Vignanello – Revocati i domiciliari al presidente di Casapound Cimini, Jacopo Polidori.
L’esponente di estrema destra, 30 anni, era ai domiciliari da sette mesi. Dal 15 marzo scorso, per il feroce pestaggio di un 24enne di Vallerano colpevole di avere postato su Facebook una vignetta ironica contro Casapound.
Ieri il gip del tribunale di Viterbo Francesco Rigato ha accolto l’istanza del difensore di Polidori, l’avvocato Domenico Gorziglia. Ma ha disposto la misura cautelare dell’obbligo di firma.

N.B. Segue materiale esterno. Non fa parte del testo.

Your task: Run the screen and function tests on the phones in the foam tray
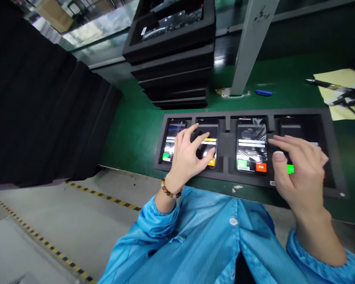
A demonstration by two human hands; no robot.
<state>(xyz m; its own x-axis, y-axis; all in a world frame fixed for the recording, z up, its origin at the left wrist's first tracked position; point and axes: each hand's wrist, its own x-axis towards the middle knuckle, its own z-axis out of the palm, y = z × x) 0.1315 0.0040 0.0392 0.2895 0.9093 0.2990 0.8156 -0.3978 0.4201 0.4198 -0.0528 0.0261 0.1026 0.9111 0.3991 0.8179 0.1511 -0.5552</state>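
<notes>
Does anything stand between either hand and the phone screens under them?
Nothing visible does. The left hand spreads over the second phone from left, the right hand over the rightmost phone. Whether fingertips touch is unclear.

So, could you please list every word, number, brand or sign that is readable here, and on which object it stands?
"O": white label on the front edge of the black tray; the right hand may hide more.
Too small or blurred to read: red button and green button on the third phone from the left; white sticker on the upper stack.
I can read no brand or number.
</notes>
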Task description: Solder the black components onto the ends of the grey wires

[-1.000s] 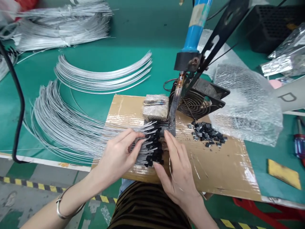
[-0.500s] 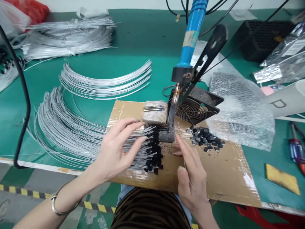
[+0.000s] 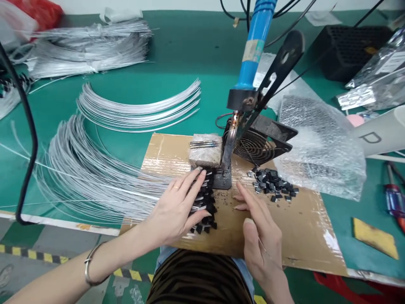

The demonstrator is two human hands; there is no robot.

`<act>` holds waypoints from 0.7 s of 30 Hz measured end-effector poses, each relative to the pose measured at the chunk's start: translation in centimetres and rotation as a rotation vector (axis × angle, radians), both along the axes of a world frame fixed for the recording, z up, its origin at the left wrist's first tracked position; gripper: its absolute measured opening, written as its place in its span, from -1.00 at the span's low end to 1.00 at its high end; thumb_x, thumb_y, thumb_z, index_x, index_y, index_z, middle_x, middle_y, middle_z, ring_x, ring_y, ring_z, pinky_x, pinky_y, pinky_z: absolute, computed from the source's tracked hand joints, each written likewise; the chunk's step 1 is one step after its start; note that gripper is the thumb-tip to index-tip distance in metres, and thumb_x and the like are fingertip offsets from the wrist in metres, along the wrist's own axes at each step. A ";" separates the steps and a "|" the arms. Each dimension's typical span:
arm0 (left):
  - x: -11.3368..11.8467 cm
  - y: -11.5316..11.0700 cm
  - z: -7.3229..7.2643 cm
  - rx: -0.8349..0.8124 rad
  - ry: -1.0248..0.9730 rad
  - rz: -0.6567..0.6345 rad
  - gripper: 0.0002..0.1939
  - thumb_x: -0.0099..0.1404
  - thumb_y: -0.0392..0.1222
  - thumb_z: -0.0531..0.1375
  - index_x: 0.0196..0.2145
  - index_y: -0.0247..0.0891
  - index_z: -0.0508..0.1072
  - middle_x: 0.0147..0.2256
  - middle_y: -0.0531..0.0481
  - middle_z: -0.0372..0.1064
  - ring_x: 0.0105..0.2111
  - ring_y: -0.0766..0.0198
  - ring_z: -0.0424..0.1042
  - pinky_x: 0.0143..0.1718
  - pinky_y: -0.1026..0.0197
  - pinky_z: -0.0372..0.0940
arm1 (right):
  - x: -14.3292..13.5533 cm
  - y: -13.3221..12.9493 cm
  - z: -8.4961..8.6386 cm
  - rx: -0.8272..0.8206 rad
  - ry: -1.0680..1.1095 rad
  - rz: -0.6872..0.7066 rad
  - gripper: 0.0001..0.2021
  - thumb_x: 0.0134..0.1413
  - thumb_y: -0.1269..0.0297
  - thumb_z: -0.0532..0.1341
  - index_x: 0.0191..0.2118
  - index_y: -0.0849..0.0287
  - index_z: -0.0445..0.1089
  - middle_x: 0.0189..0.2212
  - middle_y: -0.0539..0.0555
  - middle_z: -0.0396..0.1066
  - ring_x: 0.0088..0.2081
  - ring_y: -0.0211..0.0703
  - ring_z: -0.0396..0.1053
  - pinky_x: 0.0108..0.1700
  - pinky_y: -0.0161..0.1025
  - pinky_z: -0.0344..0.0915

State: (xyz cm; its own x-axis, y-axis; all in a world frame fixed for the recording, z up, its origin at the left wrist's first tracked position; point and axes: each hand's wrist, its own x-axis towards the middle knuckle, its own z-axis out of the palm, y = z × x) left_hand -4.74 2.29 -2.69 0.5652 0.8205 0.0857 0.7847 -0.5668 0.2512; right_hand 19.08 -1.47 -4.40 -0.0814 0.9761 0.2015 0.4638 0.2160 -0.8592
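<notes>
My left hand (image 3: pixel 180 207) lies palm down with its fingers stretched over the black-tipped ends of a fanned bundle of thin grey-white wires (image 3: pixel 104 177). The small black end pieces (image 3: pixel 209 198) form a dense row beside its fingertips. My right hand (image 3: pixel 262 236) hovers over the cardboard, its forefinger extended and its thumb apart. A fine strand (image 3: pixel 263 247) runs across that hand; how it is held is hidden. Just beyond the hands, a blue-handled soldering iron (image 3: pixel 248 71) stands fixed in a black bracket, its tip pointing down at a dark metal base (image 3: pixel 223 181).
Loose black pieces (image 3: pixel 272 183) are heaped right of the iron, on cardboard (image 3: pixel 303 232). A wrapped block (image 3: pixel 205 154) bears metal rods. Behind the iron sits a fan (image 3: pixel 259 143). Bubble wrap (image 3: pixel 319 147), a yellow sponge (image 3: pixel 375 237) and a second wire bundle (image 3: pixel 139 112) lie around.
My left hand has moved right and down onto the black wire ends, and a pale wire now trails far left across the bundle. My right hand has shifted slightly right.
</notes>
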 end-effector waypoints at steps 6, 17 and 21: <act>-0.3 -0.8 0.3 -0.092 -0.066 -0.008 -0.10 0.51 0.04 0.14 0.55 -0.26 -0.26 0.41 -0.43 0.08 0.32 -0.26 0.21 0.24 -0.23 0.27 | 0.1 0.0 0.1 0.000 0.029 0.001 -0.49 0.51 0.06 -0.02 0.44 0.04 0.21 0.32 0.21 0.36 0.20 0.16 0.40 0.09 0.09 0.44; -2.1 3.1 4.4 -0.001 -0.366 0.319 -0.76 0.54 -0.17 0.09 0.05 -0.20 0.50 0.04 -0.11 0.49 0.08 0.14 0.47 0.14 0.08 0.34 | 0.9 -0.4 -0.5 0.010 0.133 -0.099 -0.45 0.55 0.05 -0.19 0.30 0.05 0.42 0.04 0.18 0.50 -0.01 0.04 0.45 -0.04 -0.01 0.40; -5.1 8.9 5.0 0.223 -0.340 0.497 -0.86 0.47 -0.17 0.16 -0.17 -0.18 0.53 -0.18 -0.07 0.52 -0.14 0.11 0.50 -0.01 0.04 0.36 | 2.3 -0.8 -1.6 0.077 0.234 -0.193 -0.48 0.55 0.16 -0.14 0.11 0.08 0.57 -0.15 0.14 0.53 -0.18 -0.05 0.46 -0.19 -0.10 0.39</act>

Il presidente di Casapound Cimini, per l’aggressione della notte tra l’11 e il 12 febbraio a Vignanello, è già stato condannato in primo grado a due anni e otto mesi. Stessa pena per il militante Luca Santini. Processati con rito abbreviato, hanno avuto diritto allo sconto di un terzo della pena. Il 2 ottobre, giorno della condanna, non erano in aula. A differenza della vittima, costituita parte civile: tramite il suo difensore, il 24enne Paolo ha chiesto 90mila euro di risarcimento, vedendosi per ora riconoscere solo 5mila euro di provvisionale.

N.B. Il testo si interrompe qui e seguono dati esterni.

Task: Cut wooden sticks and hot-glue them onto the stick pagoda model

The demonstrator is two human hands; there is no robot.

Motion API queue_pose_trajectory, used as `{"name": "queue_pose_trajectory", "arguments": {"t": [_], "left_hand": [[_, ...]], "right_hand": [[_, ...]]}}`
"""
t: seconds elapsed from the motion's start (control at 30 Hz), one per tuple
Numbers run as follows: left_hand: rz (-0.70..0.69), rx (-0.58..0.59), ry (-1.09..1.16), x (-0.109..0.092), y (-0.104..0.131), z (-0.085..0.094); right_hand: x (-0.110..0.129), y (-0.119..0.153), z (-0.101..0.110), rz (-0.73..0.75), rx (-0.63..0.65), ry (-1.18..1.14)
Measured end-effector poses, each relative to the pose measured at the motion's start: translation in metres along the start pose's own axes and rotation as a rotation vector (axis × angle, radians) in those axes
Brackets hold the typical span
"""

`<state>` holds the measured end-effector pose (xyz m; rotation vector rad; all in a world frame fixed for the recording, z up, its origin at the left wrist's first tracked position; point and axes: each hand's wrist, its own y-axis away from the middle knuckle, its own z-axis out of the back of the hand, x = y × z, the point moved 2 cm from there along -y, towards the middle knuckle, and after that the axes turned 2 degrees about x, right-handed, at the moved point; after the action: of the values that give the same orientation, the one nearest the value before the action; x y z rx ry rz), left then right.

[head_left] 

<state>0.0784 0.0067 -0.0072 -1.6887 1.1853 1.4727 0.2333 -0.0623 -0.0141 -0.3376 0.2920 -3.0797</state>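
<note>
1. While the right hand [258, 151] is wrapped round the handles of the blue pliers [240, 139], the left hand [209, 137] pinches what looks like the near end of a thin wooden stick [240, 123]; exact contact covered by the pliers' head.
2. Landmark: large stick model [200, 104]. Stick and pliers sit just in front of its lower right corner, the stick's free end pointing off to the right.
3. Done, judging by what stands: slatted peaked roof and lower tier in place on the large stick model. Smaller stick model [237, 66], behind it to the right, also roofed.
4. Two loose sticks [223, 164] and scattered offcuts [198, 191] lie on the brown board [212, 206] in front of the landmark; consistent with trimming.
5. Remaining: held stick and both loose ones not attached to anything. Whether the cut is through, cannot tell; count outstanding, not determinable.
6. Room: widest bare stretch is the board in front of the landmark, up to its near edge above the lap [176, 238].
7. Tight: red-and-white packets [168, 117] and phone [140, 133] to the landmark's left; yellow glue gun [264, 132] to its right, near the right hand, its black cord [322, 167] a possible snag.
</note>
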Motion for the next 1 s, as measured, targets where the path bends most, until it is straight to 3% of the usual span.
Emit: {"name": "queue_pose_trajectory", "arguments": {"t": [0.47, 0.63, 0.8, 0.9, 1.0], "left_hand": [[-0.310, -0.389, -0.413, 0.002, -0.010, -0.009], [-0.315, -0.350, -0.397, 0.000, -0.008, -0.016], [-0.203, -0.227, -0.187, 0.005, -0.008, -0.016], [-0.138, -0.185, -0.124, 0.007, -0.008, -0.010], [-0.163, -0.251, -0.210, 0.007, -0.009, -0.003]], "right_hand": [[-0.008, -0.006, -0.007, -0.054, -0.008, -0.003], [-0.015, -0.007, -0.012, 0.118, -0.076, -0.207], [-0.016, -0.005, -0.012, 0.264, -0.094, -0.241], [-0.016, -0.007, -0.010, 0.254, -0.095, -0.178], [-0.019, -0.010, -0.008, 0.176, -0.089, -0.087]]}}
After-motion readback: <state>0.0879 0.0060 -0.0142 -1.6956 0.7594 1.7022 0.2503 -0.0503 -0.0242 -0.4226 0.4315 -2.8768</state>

I difensori, Samuele De Santis ed Enrico Valentini per Santini e Domenico Gorziglia per Polidori, hanno preannunciato appello.
Presunzione di innocenza
Per indagato si intende semplicemente una persona nei confronti della quale vengono svolte indagini preliminari in un procedimento penale.
Nel sistema penale italiano vige la presunzione di innocenza fino al terzo grado di giudizio. Presunzione di innocenza che si basa sull’articolo 27 della costituzione italiana secondo il quale una persona “non è considerata colpevole sino alla condanna definitiva”.